Another criticism of using virtual machines to support computational reproducibility is that the software and scripts used in the analysis will be less easily accessible to other scientists—details of the analysis are effectively concealed behind a “black box”99. Although other researchers may be able to reexecute the analysis within the virtual machine, it may be more difficult for them to understand and extend the analysis99. This problem can be ameliorated when all narratives, scripts, and code are stored in public repositories— separately from the virtual machine—and then imported when the analysis is executed100. Another solution is to use a prepackaged virtual machine, such as Cloud BioLinux, that contains a variety of software tools commonly used within a given research community101.
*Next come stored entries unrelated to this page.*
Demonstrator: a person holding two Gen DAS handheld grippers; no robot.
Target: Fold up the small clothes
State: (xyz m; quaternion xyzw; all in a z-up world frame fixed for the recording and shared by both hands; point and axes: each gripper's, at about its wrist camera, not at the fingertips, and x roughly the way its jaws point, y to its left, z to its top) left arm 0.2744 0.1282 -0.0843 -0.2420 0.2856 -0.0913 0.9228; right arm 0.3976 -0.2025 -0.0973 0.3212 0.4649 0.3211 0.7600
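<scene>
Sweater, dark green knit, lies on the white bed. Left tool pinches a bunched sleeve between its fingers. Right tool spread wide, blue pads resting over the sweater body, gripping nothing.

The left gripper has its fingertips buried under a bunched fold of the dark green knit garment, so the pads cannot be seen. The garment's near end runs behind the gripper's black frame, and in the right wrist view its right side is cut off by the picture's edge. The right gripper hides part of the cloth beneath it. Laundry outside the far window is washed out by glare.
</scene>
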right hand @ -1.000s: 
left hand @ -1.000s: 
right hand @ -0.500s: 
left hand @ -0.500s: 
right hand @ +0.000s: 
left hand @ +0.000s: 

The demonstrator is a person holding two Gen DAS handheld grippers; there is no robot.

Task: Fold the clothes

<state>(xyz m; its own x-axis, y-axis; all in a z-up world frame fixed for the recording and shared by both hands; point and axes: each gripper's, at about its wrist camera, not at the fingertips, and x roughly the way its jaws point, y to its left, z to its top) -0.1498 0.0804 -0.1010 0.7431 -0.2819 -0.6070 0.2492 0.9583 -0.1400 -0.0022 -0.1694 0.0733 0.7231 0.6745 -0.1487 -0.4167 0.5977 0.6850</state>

Scientists can automate the process of building and configuring virtual machines using tools such as Vagrant or Vortex (see Box 3). For either tool, users can write text-based configuration files that provide instructions for building virtual machines and allocating computational resources to them. In addition, these configuration files can be used to specify analysis steps100. Because these files are text based and relatively small (usually a few kilobytes), scientists can share them easily and track different versions of the files via source-control repositories. This approach also mitigates problems that might arise during the analysis stage. For example, even when a computer’s host operating system must be reinstalled due to a computer hardware failure, the virtual machine can be recreated with relative ease.
Box 3: Virtual-machine software
Virtualization hypervisors:
VirtualBox (open source) – https://www.virtualbox.org
Xen (open source) – https://www.xenproject.org
VMWare (partially open source) – https://www.vmware.com
Virtual-machine management tools:
Vagrant (open source) – https://www.vagrantup.com
Vortex (open source) – https://github.com/websecurify/node-vortex
Box 4: Commercial cloud-service providers
Amazon Web Services – https://aws.amazon.com
Rackspace Cloud – https://www.rackspace.com/cloud
Google Cloud Platform – https://cloud.google.com/compute
Windows Azure – https://azure.microsoft.com
Software containers ease the process of installing and configuring dependencies
Software containers are a lighter-weight alternative to virtual machines. Like virtual machines, containers can encapsulate operating-system components, scripts, code, and data into a single package that can be shared with others. Thus, as with virtual machines, analyses executed within a software container should produce identical outputs, irrespective of the underlying operating system or whatever software may be installed outside the container (see Discussion for caveats). As is true for virtual machines, multiple containers can be executed simultaneously on a single computer, and each container may contain different software versions and configurations. However, whereas virtual machines include an entire operating system, software containers interface directly with the computers main operating system and extend it as needed (Figure 3). This design provides less flexibility than virtual machines because containers are specific to a given type of operating system; however, containers require considerably less computational overhead than virtual machines and can be initialized much more quickly102.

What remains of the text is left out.